Dropbox File Revisions with Node.js

Mike Lenz · Dec 13, 2012 · @Galler.io · New: Startup chat | Dropbox search
Our previous examples have not actually served any files yet, but that is simple enough. We make it more interesting by respecting the browser cache. If the client already has an up-to-date copy of a file, there's no need to re-fetch it from Dropbox.
First, the simple case. Here's our node GET handler for a file. We're using express.js for simplicity and node-dbox to wrap the Dropbox API. In this example we assume the file is a jpg but it works for any file types.
app.get(/*\.jpg/, function(req, res) {
    var client = dropbox.client(auth_token);
    client.get(req.path, function(status, reply, metadata) {
        res.set('Content-Type', metadata.mime_type);
        res.set('ETag', metadata.rev);
        res.send(reply);
    });
});
The first line connects to the API using a token which was previously authorized. Then we fetch the file and set a couple of headers to return to the browser: Content-Type, which will be image/jpeg in this case, and Etag. The ETag header is stored in the browser's cache as a unique fingerprint of the file. When requesting the file again, the browser passes the ETag in an If-None-Match header. The server can determine if the file has been modified by comparing fingerprints, returing a 304 "Not Modified" header if they match, or the current file contents otherwise.
Express.js has built-in ETag handling but it generates those based on the file system, so we extend it here to respect Dropbox's revisioning scheme. In the API, metadata.rev is "A unique identifier for the current revision of a file." That suits our needs perfectly, so we hand that back to the client to cache.

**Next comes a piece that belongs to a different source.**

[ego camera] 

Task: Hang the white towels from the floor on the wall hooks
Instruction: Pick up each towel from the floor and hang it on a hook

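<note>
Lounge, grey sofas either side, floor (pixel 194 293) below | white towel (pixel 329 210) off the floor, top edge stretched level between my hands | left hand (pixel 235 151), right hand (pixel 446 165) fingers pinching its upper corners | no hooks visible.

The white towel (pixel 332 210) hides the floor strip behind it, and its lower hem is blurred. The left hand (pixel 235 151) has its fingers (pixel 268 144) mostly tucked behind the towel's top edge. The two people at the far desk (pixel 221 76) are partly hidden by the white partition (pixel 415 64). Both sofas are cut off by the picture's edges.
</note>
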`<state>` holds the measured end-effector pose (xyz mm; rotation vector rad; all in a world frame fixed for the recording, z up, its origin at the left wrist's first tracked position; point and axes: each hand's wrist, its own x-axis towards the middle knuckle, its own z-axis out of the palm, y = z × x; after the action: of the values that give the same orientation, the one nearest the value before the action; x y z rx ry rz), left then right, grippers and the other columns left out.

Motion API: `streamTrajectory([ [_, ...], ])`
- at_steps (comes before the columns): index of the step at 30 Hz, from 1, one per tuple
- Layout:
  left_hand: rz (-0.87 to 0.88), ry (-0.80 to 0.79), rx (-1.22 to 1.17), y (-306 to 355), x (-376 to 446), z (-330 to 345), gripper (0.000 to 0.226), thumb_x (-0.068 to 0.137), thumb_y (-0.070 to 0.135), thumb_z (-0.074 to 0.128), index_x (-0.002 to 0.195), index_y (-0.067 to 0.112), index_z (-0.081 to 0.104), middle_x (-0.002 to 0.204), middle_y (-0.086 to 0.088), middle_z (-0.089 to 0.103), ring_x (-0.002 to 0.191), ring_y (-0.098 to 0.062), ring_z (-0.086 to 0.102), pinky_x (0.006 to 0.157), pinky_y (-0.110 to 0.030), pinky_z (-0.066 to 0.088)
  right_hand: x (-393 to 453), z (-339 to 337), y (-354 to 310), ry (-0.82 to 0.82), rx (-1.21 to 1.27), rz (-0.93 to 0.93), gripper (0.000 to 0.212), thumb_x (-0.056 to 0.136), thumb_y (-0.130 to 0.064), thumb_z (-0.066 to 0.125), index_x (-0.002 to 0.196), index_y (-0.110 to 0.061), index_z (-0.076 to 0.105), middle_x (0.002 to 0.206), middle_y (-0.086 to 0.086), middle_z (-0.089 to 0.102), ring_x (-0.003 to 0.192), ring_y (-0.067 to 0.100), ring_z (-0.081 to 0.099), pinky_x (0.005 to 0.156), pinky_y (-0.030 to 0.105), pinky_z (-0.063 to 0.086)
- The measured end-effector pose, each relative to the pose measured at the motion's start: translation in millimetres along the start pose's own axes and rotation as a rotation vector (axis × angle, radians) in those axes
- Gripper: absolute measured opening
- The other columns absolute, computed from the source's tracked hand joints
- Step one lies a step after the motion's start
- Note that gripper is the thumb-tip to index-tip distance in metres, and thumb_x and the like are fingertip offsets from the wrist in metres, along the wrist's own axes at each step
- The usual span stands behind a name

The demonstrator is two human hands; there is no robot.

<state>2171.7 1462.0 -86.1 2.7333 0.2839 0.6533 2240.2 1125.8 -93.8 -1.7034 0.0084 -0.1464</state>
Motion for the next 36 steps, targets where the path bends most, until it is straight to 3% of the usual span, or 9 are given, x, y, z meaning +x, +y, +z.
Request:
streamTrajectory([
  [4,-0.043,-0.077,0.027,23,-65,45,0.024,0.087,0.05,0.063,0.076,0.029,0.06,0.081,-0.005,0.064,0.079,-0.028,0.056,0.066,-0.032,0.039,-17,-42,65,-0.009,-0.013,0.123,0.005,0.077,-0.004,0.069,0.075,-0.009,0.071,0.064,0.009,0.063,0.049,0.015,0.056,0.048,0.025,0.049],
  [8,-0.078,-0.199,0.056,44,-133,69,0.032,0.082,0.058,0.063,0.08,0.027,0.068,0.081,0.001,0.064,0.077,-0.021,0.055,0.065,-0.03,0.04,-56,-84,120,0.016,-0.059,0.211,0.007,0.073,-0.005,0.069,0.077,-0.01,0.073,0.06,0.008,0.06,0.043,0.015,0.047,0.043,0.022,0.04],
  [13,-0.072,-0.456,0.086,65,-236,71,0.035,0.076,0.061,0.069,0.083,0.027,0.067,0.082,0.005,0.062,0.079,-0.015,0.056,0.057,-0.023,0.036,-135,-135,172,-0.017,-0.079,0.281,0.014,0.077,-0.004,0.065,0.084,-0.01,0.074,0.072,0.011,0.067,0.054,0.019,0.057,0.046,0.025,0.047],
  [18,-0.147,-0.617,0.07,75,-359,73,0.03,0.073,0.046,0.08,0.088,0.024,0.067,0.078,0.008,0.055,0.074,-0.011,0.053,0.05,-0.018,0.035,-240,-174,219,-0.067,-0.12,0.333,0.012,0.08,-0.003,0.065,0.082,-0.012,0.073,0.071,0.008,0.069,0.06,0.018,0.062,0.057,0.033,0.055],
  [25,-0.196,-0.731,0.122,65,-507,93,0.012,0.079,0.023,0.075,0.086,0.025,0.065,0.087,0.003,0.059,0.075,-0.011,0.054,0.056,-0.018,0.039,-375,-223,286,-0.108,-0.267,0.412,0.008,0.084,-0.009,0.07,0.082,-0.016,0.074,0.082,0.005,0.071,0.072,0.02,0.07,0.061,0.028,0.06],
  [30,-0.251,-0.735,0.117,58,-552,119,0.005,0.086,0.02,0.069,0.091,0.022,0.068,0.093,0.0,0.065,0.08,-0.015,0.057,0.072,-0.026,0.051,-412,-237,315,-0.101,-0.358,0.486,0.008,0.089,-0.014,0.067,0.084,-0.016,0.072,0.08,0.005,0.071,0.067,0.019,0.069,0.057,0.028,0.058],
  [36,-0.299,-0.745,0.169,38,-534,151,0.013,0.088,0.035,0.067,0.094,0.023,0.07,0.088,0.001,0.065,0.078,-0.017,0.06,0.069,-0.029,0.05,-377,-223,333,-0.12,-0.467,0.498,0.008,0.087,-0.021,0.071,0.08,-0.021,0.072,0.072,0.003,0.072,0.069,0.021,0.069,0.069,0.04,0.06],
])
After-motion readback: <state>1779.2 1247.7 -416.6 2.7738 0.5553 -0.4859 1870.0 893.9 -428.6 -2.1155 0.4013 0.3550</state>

On the server, recall we are caching the metadata per directory in MongoDB. With that we can implement the logic of comparing the browser's revision to ours and returning a 304 when needed in lieu of re-fetching the file from Dropbox. In our GET handler add a callback wrapper:
    ...
    ifFileModified(path, req, res, function() {
        client.get(req.path, function(status, reply, metadata) {
        ...
        });
    });
The ifFileModified method takes a callback, since it will query Mongo, allowing Node to handle other events and invoke our code when ready:
// check ETag header from browser. If blank or does not match the cached 'rev' metadata value,
// invoke callback to download new file. If rev matches, return a 304.

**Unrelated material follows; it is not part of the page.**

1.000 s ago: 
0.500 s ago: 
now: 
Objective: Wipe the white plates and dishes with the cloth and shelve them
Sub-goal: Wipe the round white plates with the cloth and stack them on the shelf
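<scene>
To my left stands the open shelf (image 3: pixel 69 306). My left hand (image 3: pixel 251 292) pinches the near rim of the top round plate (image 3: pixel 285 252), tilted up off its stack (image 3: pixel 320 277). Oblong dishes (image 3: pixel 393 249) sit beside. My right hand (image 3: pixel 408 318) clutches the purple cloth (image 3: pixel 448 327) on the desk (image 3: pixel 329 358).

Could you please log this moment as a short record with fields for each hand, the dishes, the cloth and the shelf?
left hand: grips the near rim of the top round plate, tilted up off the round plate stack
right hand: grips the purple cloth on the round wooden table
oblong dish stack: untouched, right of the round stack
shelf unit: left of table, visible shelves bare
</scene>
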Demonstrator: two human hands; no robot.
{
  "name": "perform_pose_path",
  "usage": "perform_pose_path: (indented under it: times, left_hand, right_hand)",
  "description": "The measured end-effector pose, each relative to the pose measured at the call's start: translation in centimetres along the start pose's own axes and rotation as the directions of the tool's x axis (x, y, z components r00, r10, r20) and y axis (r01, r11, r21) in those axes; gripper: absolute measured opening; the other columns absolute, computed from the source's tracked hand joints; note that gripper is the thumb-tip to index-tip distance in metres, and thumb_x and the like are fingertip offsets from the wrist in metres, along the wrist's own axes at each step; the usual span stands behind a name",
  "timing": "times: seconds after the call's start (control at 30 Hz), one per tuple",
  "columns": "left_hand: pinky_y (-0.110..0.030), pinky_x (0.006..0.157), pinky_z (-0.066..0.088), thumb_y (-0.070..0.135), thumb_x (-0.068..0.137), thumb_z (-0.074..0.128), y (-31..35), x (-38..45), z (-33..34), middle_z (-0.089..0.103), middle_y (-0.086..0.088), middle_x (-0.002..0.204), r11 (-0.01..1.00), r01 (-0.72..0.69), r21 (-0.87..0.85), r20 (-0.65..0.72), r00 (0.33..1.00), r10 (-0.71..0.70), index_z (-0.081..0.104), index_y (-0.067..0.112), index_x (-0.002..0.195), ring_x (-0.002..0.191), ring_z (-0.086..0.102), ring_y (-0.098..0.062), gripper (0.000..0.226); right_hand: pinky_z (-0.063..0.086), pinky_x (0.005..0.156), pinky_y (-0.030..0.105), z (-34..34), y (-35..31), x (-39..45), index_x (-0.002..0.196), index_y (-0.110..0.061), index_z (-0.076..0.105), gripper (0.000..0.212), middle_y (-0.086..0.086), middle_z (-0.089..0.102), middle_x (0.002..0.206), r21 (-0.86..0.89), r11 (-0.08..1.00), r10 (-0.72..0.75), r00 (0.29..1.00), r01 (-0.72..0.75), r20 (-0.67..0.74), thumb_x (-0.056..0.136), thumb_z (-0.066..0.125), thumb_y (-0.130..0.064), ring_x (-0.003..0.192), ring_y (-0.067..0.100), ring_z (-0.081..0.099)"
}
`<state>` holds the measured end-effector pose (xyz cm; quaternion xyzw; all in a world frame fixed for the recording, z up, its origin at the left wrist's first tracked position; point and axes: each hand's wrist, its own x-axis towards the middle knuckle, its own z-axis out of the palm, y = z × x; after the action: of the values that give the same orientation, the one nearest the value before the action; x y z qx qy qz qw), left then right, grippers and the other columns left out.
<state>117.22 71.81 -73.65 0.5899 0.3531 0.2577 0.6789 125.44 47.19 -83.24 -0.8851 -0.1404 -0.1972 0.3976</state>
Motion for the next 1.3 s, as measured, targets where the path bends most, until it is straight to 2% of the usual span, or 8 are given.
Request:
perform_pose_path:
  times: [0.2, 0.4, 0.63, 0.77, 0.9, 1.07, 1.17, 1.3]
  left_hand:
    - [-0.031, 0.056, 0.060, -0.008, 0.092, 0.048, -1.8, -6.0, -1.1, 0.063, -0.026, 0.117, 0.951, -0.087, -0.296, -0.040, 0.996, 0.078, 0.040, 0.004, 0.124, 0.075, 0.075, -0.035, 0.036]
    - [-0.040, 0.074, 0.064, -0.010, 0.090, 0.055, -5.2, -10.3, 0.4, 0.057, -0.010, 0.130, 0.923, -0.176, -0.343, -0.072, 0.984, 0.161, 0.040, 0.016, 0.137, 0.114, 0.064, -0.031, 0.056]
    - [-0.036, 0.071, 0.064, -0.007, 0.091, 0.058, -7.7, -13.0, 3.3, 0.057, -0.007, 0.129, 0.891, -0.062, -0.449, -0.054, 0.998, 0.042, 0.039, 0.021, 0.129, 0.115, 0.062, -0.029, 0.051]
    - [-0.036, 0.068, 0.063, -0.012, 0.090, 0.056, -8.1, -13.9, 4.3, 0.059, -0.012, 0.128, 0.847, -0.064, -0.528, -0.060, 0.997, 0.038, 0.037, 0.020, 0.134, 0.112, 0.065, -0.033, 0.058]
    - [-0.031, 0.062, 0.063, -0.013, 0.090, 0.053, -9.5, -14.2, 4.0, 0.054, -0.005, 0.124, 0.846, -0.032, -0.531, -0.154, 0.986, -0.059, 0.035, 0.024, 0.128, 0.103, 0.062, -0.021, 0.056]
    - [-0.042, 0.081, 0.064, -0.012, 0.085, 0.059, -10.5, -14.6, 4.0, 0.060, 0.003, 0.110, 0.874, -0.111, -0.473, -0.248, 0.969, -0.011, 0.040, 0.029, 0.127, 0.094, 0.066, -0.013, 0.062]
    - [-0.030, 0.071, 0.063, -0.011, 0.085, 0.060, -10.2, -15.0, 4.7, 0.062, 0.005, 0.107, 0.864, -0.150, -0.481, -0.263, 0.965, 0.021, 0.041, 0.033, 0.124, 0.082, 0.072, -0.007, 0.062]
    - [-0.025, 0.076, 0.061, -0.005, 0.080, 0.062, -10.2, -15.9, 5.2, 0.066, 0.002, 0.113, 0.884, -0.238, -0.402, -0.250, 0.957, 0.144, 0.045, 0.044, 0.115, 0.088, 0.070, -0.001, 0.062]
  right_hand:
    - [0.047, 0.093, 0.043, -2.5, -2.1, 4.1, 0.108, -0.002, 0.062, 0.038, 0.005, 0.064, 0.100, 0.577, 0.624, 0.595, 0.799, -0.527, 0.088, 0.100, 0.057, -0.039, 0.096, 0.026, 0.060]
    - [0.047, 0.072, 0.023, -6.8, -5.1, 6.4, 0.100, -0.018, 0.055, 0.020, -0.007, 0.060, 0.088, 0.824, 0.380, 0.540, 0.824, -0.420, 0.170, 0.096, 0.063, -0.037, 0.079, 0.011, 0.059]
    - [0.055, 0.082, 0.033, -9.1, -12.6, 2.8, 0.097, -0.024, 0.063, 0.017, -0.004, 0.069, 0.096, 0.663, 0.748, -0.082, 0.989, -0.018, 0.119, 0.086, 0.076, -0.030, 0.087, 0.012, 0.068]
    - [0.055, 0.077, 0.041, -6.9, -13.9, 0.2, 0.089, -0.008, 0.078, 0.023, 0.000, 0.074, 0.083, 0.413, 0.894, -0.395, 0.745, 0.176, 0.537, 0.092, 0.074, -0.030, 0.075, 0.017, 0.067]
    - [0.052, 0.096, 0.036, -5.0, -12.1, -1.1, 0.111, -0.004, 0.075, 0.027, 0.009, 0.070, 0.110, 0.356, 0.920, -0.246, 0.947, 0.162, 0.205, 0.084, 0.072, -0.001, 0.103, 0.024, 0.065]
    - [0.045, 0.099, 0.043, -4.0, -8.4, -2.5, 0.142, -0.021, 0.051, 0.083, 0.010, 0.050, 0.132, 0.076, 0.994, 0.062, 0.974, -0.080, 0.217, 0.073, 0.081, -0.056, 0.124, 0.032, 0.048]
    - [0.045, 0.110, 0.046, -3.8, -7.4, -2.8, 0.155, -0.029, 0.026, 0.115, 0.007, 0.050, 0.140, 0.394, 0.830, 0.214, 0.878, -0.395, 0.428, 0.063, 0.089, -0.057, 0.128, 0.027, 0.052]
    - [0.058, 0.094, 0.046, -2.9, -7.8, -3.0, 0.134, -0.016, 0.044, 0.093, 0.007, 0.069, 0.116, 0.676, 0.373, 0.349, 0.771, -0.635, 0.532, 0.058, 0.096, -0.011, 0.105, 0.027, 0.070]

function ifFileModified(file, req, res, callback) {
    var requestedRev = req.headers['if-none-match'];
    if (!requestedRev) {
        return callback();
    }
    var dir = file.replace(/\/[^\/]*$/, "") || "/";   // strip filename, leaving / if at root
    db.collection("user", function(err, collection) {
        var query = {};
        query.uid = uid;   // the user's Dropbox id
        query["metadata." + dir + ".contents.rev"] = requestedRev;
        collection.findOne(query, {fields: {_id : 1}}, function(err, item) {
            if (item) {
                return res.send(304, "");
            } else {
                callback();
            }
        });
    });
}
If the browser didn't pass an ETag, it doesn't have a cached file, so we invoke the callback to fetch the file. Otherwise, get the rev value from our stored metadata, if any. As you recall, we are storing metadata on a per directory basis, with the contents field holding an array of files. A quick regex strips off the filename, giving us the directory.
A trick here, assuming rev values are unique across files, is simply to query Mongo for the existence of the desired rev in any file in the directory. The lookup key to Mongo is metadata.dir_name.contents.rev. Mongo recognizes that contents is an array and transforms that to the appropriate query. We only care about existence of a key/value pair with the given revision, so we minimize the result set by fetching only the _id field.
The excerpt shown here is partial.